PJ:  It was a totally new chapter that has been opened in dealing with an international group that has such specific needs that is quite unique.  What you would design for this group, you would not design for anyone else, simply because of their needs from there.  So from that it was a wonderful experience to learn and to be able to do something that’s a little bit outside the norm of what you would normally do.  The great thing about it, they also had a sufficient budget to be able to put an event of this scale on which again is quite refreshing because you don’t get that every day.

So I have great memories of it.  It was hard work but at the end when they walked out and those people were singing and dancing going out the door, you know you’ve given them a great event.
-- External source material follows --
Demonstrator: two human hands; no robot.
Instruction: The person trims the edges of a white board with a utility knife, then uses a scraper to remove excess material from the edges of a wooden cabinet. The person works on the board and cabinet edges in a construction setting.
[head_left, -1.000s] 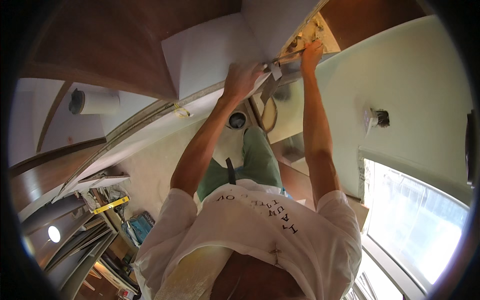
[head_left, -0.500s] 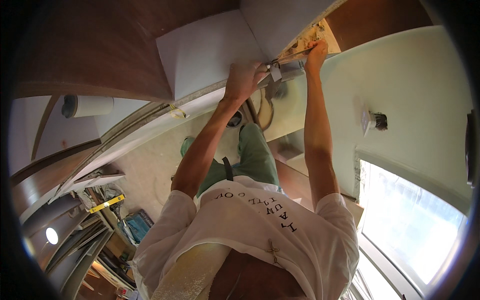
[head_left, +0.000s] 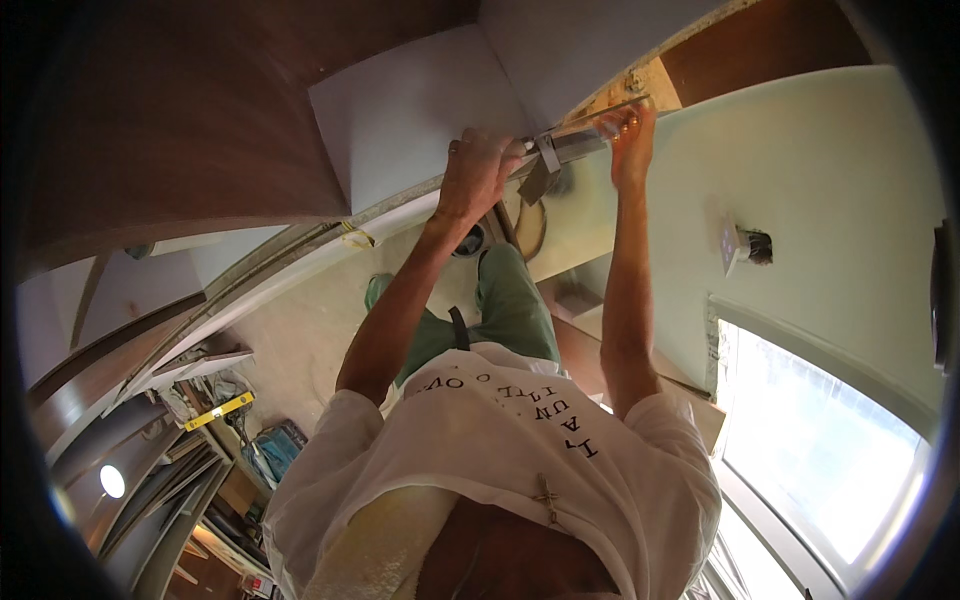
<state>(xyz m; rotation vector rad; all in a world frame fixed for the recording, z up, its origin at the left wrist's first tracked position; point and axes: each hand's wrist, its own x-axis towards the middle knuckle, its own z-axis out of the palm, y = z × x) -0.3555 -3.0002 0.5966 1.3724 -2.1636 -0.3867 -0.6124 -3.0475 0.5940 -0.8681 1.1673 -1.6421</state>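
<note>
Up at the cabinet edge, my left hand (head_left: 480, 172) is closed, its fingers curled beside the grey cabinet panel (head_left: 420, 105). What lies inside its grip is hidden. My right hand (head_left: 632, 145) is raised further right, fingers bent round the far end of a thin grey strip (head_left: 580, 126). The strip runs slantwise between my two hands, below the opening with rough yellowish material (head_left: 650, 85). A small grey flat piece (head_left: 540, 178) hangs close to my left fingertips; its kind cannot be made out.
Dark brown cabinet boards (head_left: 180, 120) rise on the left. A pale green wall panel (head_left: 800, 170) with a loose socket box (head_left: 742, 245) is on the right, above a bright window (head_left: 820, 440). Lower left, a yellow spirit level (head_left: 218, 411) lies among stacked boards.
My right hand has turned and dropped slightly, its fingers now along the strip. My left hand has shifted a little left and down. The strip and hanging piece have tilted.
</note>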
ASE:  Can we mention the budget?

PJ:  The budget was six figures.  It was enough to do it properly without being ridiculous.  But they understand the size of the event and what’s got to go in and just having lighting in there for three weeks and hiring that sort of stuff.  So there was enough there to do it properly.

ASE:  But in relation to the rest of the incentive when you take into account the airfares and the accommodation and so forth, it’s…

PJ:  It’s all relative.  You’re talking about flying 6000 people to Australia, putting them in buses, putting them in hotels, feeding them; they were there for four days.  So you just add all that up there and you’re talking in many millions of dollars.

ASE:  Well Pete, thanks very much for that.  Been a pleasure to talk to you again.

PJ:  Trev always a pleasure to talk to you and I’m glad that you’ve taken the time to find out more about it, but it was a fantastic event and we’re very proud of it.